▸ **Task to carry out**
How many lines in the listing below include the word "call"? Answer with the number and nothing else.

▸ **Exercise data**
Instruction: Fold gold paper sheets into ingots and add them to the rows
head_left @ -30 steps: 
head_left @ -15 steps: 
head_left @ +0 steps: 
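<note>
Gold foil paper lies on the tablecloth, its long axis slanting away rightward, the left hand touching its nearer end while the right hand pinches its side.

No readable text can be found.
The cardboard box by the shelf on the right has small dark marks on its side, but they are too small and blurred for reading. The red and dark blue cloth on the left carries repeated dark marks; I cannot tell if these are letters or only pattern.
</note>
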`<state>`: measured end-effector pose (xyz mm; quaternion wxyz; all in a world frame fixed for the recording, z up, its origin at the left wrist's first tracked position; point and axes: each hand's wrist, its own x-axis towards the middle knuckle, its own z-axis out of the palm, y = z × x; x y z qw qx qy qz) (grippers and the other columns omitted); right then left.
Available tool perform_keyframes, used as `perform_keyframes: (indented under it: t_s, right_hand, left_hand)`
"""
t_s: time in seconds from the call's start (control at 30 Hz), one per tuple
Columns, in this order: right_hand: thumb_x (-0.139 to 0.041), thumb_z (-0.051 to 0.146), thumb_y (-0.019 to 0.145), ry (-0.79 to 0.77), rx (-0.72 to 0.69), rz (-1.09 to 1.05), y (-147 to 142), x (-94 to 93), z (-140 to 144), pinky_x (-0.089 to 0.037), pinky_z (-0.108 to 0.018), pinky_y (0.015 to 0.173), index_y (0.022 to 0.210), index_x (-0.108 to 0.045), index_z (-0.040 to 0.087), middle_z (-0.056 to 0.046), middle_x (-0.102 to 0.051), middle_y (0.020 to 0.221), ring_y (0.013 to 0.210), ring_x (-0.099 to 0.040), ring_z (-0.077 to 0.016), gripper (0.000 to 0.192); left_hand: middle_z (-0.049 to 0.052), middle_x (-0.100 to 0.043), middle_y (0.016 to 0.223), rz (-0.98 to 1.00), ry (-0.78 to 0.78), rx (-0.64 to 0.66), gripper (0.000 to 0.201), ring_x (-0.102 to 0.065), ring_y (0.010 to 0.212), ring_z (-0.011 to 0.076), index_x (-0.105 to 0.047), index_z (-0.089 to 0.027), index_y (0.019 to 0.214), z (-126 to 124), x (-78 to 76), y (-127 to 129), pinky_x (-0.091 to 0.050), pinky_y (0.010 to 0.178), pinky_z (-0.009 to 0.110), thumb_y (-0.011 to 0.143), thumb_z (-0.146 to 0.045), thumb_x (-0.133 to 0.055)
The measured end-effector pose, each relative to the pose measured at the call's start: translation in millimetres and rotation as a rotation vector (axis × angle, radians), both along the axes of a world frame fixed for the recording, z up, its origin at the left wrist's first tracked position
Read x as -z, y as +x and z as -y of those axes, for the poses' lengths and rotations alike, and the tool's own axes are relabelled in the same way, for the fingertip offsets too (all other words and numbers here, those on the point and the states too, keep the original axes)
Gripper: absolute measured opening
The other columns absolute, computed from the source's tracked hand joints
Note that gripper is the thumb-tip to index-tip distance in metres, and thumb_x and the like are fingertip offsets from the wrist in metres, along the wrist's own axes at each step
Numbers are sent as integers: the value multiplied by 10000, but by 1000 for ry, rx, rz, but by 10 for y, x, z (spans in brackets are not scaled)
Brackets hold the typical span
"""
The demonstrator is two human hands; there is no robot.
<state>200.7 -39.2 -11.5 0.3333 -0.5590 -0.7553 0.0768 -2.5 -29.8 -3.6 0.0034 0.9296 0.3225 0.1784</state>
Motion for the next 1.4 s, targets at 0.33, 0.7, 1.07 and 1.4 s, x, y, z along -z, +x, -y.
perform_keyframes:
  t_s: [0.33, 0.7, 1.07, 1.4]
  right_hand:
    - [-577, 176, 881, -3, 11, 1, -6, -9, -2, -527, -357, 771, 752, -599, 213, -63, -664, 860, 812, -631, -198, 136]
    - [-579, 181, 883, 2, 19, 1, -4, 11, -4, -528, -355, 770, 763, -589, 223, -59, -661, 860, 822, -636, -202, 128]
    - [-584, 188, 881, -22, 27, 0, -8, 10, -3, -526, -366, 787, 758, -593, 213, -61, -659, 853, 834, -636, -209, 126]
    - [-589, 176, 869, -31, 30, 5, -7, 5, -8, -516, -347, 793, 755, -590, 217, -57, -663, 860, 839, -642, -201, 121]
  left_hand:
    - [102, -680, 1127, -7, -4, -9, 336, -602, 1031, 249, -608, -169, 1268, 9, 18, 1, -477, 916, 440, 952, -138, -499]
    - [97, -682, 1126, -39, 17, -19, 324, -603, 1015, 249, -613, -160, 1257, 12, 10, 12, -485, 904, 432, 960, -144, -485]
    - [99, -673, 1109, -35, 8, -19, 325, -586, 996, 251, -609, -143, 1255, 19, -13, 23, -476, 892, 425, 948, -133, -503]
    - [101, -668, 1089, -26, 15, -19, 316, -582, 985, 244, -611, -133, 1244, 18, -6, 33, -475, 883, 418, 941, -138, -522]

▸ **Your solution**
2